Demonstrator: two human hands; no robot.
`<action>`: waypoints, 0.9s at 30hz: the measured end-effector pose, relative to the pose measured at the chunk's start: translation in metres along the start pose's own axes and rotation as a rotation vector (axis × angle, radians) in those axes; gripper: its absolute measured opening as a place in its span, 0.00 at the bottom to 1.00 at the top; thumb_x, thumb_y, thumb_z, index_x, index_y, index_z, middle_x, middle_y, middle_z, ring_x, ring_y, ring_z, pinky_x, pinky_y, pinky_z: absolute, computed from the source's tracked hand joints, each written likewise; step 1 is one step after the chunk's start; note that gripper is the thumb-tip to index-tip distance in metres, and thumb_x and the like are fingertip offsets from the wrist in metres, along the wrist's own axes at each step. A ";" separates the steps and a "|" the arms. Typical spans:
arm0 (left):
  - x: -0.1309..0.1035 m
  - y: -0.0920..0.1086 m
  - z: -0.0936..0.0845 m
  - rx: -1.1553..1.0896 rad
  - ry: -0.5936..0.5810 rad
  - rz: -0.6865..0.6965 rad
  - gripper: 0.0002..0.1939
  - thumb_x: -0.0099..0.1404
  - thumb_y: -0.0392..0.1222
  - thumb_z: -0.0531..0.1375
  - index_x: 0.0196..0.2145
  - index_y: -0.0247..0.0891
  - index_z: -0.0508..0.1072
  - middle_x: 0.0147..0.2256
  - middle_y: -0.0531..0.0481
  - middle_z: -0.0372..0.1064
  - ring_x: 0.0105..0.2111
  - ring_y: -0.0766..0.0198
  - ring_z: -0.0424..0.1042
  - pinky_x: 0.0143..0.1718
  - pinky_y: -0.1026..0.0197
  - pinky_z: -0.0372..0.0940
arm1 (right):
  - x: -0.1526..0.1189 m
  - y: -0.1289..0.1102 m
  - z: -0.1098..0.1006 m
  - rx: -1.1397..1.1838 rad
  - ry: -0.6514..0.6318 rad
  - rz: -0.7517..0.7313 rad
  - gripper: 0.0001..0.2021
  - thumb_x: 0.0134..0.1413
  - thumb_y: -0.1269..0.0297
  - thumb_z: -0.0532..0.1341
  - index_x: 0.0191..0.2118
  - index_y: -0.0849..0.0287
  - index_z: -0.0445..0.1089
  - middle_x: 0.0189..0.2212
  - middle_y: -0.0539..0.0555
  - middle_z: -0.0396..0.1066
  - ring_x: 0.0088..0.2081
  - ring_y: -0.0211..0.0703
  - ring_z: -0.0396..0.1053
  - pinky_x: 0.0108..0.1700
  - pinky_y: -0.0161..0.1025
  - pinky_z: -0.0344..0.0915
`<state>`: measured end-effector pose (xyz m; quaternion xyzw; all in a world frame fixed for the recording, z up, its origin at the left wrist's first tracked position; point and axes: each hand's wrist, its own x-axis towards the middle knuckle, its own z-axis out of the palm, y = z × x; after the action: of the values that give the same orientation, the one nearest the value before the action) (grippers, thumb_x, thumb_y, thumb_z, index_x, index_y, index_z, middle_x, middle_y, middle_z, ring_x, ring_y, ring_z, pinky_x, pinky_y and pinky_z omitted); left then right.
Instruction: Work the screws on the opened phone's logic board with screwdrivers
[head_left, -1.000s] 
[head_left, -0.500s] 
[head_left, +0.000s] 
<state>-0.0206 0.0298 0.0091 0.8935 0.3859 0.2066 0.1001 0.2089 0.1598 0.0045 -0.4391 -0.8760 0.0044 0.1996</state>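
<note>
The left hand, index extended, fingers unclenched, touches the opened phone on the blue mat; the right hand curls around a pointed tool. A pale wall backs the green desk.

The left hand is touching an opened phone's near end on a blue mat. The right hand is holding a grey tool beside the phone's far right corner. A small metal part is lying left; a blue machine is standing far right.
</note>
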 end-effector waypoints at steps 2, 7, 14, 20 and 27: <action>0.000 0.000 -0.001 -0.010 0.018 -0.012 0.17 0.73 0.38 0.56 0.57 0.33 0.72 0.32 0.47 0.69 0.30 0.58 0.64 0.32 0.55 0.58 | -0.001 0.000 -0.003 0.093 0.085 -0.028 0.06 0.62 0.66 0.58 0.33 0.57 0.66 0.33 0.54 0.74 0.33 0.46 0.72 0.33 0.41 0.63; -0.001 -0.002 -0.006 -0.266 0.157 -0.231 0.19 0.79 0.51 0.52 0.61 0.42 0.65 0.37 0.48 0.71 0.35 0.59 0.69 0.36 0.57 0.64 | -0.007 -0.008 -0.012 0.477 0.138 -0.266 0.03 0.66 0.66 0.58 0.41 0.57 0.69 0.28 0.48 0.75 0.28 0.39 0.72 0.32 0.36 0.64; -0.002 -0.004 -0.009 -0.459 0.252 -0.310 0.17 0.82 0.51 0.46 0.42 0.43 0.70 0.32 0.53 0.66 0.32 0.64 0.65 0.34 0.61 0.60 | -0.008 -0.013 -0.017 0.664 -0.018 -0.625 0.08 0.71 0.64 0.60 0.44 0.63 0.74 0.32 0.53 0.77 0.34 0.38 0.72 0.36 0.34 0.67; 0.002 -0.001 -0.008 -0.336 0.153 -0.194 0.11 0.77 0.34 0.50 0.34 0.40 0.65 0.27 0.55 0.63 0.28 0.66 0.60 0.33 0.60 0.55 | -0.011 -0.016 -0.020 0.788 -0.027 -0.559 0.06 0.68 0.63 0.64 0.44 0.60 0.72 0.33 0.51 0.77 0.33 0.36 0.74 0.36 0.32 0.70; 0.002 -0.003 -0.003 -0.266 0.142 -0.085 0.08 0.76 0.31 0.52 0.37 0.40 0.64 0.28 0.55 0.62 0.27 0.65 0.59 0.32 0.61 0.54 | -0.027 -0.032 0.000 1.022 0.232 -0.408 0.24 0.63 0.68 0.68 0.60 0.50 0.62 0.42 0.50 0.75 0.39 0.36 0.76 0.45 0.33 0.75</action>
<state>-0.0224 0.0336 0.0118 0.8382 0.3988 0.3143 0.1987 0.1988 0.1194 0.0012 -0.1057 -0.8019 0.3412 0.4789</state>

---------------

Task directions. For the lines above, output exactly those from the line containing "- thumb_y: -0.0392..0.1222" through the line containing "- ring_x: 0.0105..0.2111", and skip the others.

Response for this exercise.
  - thumb_y: -0.0392..0.1222
  - thumb_z: -0.0531..0.1375
  - index_x: 0.0196..0.2145
  - index_y: -0.0247..0.0891
  - index_z: -0.0508..0.1072
  - middle_x: 0.0147..0.2256
  - middle_y: -0.0531..0.0481
  - middle_z: -0.0372..0.1064
  - ring_x: 0.0105..0.2111

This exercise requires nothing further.